На берегу незамерзающего Понта | страница 23
Фастовского давно уже прозвали извращенцем. И к тому были все основания у тех, кто прошел через его руки. Шпилил он кого ни попадя. Но любимых своих учеников — с особенной жестокостью. Извращение же состояло в том, что трахал приват-профессор в основном мозг, а после — срал в душу. На фоне этого его рафинированная внешность, аккуратная бородка, прямой пробор в седой гриве и очки почти как у Чехова казались чем-то из другой реальности. Впрочем, говорят, маньяки на маньяков вовсе и не похожи. А Фастовский уже пятый десяток лет вкладывал знания и силы в своих одаренных детей.
Потому сейчас, глядя на напряженную спину одной из одаренных нынешнего поколения воспитанников, он недовольно хмурился и слушал, сжимая пальцами виски, пока, наконец, не выдержал и не рявкнул:
— Зорина! Довольно! — останавливал он ее уже четвертый раз. И все время в одном и том же месте.
Полина послушно убрала руки с клавиш и, сдерживая вздох, сложила их на коленях.
— Мне вот интересно, — медленно проговорил Аристарх Вениаминович, — мне просто интересно, госпожа Зорина! Вы себя слушаете? Слышите? О чем вы думаете, когда играете?
— О музыке, о том, что играю.
— Тогда не думайте вовсе! — зашел на новый виток приват-профессор. — У вас плохо это выходит! Исполняйте бездумно, получится хотя бы добротная механика. На сцене вам не блистать, но для кабака — вполне сгодится. Или садитесь заново зубрить терминологию! Сделаем из вас теоретика. Тем более, что, судя по этому отрывку, у вас бо-о-ольшие с ней проблемы! Legato! Вы слышите меня? Legato, Полина Дмитриевна!
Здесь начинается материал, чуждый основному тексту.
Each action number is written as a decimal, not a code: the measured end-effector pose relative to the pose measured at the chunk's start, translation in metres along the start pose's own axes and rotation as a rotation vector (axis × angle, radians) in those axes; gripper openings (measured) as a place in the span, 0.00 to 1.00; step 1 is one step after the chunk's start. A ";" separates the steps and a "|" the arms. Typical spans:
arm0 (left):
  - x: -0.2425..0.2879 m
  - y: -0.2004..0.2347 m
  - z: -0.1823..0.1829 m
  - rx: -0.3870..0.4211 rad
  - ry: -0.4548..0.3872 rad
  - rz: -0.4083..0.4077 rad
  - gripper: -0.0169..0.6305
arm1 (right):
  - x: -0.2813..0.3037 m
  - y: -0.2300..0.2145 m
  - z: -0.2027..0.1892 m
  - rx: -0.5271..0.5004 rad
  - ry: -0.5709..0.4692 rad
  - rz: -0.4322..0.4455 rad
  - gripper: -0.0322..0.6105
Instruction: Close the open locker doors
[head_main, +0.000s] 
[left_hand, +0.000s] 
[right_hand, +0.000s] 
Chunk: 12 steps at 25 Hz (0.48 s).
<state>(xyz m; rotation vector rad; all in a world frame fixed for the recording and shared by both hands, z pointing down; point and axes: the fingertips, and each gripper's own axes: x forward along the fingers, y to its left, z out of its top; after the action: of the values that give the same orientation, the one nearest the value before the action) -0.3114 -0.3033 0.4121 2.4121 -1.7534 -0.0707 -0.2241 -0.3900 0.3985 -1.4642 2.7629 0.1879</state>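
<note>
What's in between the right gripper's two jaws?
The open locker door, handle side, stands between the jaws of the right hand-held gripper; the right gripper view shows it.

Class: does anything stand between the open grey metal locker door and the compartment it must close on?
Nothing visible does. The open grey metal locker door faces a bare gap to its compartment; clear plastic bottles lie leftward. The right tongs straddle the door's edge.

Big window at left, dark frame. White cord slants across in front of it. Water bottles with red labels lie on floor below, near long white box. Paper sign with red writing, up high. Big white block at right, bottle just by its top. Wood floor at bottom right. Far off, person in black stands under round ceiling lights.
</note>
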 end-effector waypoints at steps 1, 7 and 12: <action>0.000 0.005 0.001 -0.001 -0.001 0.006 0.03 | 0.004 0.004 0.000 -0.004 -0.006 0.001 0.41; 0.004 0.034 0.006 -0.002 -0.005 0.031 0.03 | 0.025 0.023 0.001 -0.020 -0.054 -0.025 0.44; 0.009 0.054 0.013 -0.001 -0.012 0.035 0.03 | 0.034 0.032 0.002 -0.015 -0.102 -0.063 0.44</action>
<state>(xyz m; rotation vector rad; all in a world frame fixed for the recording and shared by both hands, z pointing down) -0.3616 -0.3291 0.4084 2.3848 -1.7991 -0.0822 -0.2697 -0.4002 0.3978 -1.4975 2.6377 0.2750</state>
А вы что вытворяете? Сколько раз нужно прогнать этот отрывок, чтобы вы поняли?
— Я понимаю, Аристарх Вениаминович, — кивнула Полина, и рояль снова вздохнул певучей мелодией.
— Ни черта вы не понимаете, — проворчал Фастовский и стал бродить по периметру зала, прикрыв глаза и слушая. Обошел все помещение, сосчитав тысячный раз шаги от стены до стены. Лицо его то морщилось, то вновь разглаживалось. Ровно до того момента, пока пианистка не добралась до прежнего места, которое он считал провальным.
— Зорина! — раздался профессорский рык, едва она его проскочила.
Полина вздрогнула, снова остановилась и мысленно послала профессора к черту. При этом ее лицо было олицетворением смиренности.
— Зорина! В конце концов, я услышу или нет?!
Она кивнула. Собственно, таким образом проходила бо́льшая часть ее занятий с Фастовским. Но сегодня он был особенно изобретателен. И Полина из последних сил сдерживалась, чтобы не рявкнуть в ответ. Сцепив зубы, она в очередной раз коснулась клавиш, в надежде, что теперь у нее получится исполнить все верно. Иначе она бросит и фортепиано, и музыку, и академию! Точно бросит! И избавится, наконец, от Аристарха на веки вечные!